Prompt ▸
If a line in the data below contains the word "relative", copy it out.
** Dataset extract follows **
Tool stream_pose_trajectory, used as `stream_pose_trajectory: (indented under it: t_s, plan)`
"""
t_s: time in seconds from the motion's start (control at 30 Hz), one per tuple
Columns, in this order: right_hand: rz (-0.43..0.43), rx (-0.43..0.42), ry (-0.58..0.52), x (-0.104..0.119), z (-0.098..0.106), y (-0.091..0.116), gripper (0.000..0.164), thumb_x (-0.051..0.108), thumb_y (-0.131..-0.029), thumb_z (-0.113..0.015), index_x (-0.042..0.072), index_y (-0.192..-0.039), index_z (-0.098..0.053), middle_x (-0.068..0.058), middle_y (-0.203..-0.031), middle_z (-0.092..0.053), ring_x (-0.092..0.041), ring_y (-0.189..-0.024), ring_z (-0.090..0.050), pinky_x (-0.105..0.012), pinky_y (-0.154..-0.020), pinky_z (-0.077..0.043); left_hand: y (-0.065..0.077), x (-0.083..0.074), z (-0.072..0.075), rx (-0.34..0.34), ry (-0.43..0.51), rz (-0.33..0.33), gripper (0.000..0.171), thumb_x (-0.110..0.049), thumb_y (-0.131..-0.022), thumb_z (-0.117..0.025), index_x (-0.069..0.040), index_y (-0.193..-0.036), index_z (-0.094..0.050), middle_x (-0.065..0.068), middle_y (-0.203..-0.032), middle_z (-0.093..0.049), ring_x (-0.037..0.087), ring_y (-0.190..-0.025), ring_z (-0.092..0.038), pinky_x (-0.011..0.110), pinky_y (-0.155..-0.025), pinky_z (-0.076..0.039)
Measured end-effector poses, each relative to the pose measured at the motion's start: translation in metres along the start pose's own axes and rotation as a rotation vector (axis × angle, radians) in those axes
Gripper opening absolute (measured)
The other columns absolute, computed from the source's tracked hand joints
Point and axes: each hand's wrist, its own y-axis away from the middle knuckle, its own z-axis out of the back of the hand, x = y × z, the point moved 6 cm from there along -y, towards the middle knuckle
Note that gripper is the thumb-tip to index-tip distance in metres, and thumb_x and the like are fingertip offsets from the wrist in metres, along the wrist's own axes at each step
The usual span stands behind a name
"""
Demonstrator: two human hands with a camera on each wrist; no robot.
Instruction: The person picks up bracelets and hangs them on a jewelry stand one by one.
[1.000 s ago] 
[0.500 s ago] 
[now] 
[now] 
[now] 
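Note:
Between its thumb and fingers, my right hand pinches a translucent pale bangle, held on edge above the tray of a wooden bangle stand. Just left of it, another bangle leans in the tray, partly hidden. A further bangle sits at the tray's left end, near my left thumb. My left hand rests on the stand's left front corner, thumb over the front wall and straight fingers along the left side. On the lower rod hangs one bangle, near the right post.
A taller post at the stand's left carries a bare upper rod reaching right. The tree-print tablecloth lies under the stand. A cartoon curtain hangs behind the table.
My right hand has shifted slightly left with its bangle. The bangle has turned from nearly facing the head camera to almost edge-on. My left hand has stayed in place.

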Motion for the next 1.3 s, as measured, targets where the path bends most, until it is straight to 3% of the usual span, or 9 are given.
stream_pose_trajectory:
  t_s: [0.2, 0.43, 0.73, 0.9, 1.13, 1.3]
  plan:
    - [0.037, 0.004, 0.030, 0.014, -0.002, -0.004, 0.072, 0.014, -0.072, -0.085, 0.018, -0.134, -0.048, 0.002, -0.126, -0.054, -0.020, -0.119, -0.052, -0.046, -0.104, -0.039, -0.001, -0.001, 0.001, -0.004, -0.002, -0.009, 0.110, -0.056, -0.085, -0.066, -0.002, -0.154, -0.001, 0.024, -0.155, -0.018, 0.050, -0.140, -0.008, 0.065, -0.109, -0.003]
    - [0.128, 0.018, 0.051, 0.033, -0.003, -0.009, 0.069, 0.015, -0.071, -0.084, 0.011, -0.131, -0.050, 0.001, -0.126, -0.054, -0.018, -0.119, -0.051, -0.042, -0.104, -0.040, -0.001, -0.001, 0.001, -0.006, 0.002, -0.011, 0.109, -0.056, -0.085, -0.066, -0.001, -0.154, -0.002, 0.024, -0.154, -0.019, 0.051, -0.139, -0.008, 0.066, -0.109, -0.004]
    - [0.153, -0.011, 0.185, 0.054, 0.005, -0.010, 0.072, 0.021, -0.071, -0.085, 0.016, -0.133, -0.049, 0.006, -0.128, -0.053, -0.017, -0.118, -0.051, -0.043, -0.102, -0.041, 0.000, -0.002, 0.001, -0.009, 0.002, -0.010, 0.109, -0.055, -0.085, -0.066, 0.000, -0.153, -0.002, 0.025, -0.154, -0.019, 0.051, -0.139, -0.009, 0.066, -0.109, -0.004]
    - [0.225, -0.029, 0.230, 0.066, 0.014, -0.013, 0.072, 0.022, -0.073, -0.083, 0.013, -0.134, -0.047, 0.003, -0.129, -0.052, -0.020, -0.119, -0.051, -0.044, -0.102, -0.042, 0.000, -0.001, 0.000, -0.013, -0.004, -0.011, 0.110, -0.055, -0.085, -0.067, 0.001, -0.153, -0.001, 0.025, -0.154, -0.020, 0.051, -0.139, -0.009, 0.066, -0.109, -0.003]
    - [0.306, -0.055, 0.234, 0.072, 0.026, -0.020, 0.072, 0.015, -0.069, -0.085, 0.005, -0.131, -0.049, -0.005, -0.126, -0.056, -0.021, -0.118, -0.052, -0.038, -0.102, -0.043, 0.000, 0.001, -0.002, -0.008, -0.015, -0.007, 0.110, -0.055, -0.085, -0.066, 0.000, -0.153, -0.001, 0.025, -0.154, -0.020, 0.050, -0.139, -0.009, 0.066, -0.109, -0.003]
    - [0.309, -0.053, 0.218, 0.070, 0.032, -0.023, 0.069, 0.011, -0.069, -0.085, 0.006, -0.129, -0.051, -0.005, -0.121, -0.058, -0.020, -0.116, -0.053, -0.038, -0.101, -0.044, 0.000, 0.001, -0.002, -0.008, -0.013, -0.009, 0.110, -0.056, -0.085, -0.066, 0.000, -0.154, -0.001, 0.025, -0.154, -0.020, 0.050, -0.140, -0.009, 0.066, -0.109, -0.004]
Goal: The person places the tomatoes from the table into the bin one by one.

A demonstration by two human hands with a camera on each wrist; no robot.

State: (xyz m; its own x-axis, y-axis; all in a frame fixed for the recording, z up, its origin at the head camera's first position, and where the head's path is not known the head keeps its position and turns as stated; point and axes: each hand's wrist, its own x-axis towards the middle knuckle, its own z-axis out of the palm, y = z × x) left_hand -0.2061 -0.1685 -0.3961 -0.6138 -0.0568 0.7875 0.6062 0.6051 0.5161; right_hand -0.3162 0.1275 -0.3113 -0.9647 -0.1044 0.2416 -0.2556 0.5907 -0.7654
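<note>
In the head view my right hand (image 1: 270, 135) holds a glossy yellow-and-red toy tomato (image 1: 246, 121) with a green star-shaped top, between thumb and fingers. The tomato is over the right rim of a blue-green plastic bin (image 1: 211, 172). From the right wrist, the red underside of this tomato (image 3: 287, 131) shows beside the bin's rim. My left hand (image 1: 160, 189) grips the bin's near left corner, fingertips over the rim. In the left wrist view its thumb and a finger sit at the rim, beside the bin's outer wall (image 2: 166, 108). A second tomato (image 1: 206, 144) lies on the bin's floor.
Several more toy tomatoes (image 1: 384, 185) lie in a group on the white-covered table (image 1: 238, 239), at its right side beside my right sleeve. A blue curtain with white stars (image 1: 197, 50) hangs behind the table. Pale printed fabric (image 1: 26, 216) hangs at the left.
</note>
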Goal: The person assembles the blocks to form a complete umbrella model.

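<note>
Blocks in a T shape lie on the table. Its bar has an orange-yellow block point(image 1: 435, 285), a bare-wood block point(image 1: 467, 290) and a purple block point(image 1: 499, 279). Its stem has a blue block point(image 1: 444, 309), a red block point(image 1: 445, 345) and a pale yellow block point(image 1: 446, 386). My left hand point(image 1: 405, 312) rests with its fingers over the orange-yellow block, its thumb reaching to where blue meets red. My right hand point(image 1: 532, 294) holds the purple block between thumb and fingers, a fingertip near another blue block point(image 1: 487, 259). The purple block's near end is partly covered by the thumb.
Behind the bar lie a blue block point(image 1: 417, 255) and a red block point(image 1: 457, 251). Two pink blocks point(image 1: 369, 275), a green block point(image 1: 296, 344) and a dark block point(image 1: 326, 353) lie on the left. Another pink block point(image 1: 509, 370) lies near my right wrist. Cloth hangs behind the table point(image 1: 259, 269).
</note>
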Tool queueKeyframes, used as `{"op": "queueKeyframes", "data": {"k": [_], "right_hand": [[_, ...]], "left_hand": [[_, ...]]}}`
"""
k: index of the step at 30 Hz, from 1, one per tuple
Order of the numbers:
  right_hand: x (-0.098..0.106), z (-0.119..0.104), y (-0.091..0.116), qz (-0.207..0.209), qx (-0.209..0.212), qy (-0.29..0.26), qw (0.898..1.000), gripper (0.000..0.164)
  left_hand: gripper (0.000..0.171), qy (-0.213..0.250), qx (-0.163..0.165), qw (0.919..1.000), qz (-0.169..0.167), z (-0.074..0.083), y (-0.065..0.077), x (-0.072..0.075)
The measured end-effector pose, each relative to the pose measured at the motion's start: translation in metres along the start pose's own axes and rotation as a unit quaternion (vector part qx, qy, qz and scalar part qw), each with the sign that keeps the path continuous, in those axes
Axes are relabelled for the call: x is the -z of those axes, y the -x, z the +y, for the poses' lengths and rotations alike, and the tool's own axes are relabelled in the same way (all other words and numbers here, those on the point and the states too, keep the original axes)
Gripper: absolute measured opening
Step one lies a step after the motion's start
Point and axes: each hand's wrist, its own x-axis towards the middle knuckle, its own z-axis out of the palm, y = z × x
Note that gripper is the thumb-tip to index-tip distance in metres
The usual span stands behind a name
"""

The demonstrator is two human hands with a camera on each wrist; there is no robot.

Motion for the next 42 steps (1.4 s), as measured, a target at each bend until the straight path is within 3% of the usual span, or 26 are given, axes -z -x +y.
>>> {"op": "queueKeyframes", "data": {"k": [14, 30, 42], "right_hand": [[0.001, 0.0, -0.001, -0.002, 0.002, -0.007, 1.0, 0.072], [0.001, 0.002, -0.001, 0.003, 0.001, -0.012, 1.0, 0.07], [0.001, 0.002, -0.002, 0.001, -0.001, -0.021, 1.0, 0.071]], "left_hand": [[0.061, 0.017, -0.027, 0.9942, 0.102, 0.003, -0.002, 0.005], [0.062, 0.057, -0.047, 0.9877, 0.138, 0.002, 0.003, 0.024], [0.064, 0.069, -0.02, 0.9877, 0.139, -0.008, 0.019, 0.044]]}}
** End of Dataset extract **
Solved exercise ▸
Measured end-effector poses, each relative to the pose measured at the motion's start: translation in metres along the start pose's own axes and rotation as a rotation vector (axis × angle, radians) in those axes
The measured end-effector pose, each relative to the pose measured at the motion's start: translation in metres along the start pose's own axes and rotation as a unit quaternion (vector part qx, qy, qz and scalar part qw), each with the sign that keeps the path continuous, in those axes

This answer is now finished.